All rights reserved.
2019 - 2021
Tabula Rasa investigates the materiality and affective dimensions of artificial intelligence by stripping machine learning to its most elemental state. The work treats the neural network as a blank slate, training it exclusively on solid colors and basic geometric forms — the minimal visual vocabulary from which all complexity emerges. This radical constraint transforms the system into a site for exploring what might be called machine romanticism: the possibility that computational processes generate their own forms of expression when freed from the burden of representation.
The resulting images document the machine’s attempts to construct visual meaning from pure abstraction. Without photographic reference or semantic content to guide it, the system reveals its own material substrate — the computational grain through which all machine vision passes.
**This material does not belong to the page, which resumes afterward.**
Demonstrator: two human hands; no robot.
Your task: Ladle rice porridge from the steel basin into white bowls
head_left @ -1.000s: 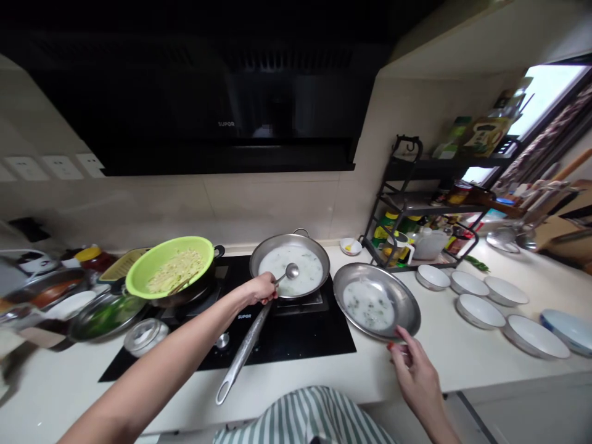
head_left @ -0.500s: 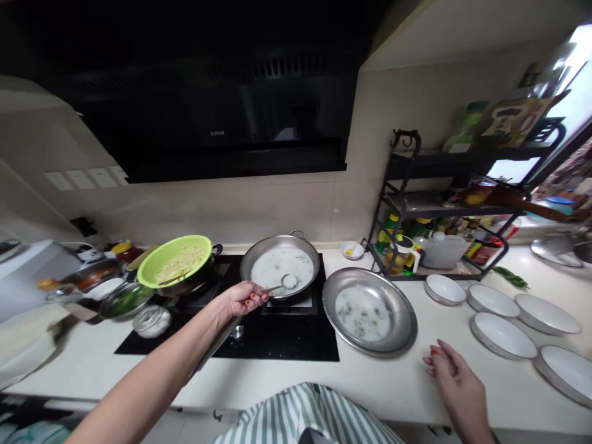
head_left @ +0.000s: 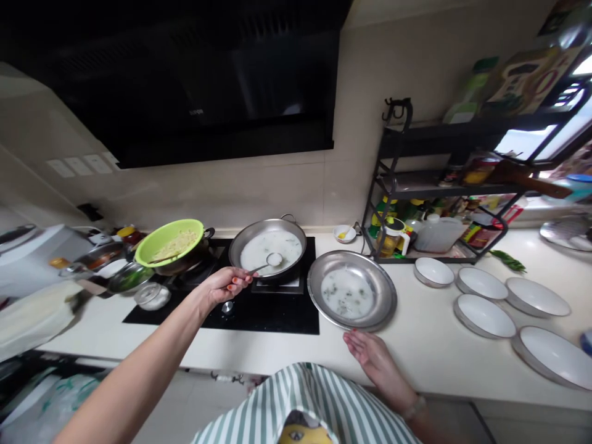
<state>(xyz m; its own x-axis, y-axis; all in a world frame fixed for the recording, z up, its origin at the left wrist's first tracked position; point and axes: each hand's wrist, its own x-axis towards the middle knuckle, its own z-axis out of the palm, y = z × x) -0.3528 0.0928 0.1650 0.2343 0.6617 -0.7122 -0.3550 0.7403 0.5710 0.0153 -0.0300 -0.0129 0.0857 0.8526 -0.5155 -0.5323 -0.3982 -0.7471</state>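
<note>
My left hand [head_left: 230, 285] grips the handle of a metal spoon [head_left: 274, 259], whose bowl holds something white. The spoon hangs over a steel pan [head_left: 235, 250] on the hob, at the near side of its milky white liquid [head_left: 263, 245]. A wide steel basin [head_left: 387, 296] stands on the counter to the right, with white liquid and dark green bits [head_left: 346, 295] in it. Just in front of the basin's near rim, my right hand [head_left: 372, 361] is open with its fingers stretched out, holding nothing. I cannot tell whether its fingertips touch the rim.
A green colander [head_left: 143, 246] of pale strips rests on a pot at left. Beside it stand a glass jar [head_left: 152, 297] and a bowl of greens [head_left: 131, 279]. Several white bowls [head_left: 483, 314] sit at right, below a black rack [head_left: 393, 179]. The range hood [head_left: 222, 92] overhangs the hob.
My right hand has moved left, from beside the bowls to the basin's front. My left hand still holds the spoon over the pan. The camera view has shifted slightly.
</note>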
These works suggest that what we interpret as machine “emotions” may be the visible traces of the system’s internal states as it navigates the space between input and output, between constraint and generation.
The images emerge from the tension between the machine’s mathematical structure and its generative potential, creating forms that exist nowhere else—neither in nature nor in human imagination, but in the specific topology of artificial neural networks learning to see. The work invites consideration of whether computational processes might generate their own forms of authentic expression when freed from the burden of representation.
The essay Tabula Rasa explores these ideas in depth.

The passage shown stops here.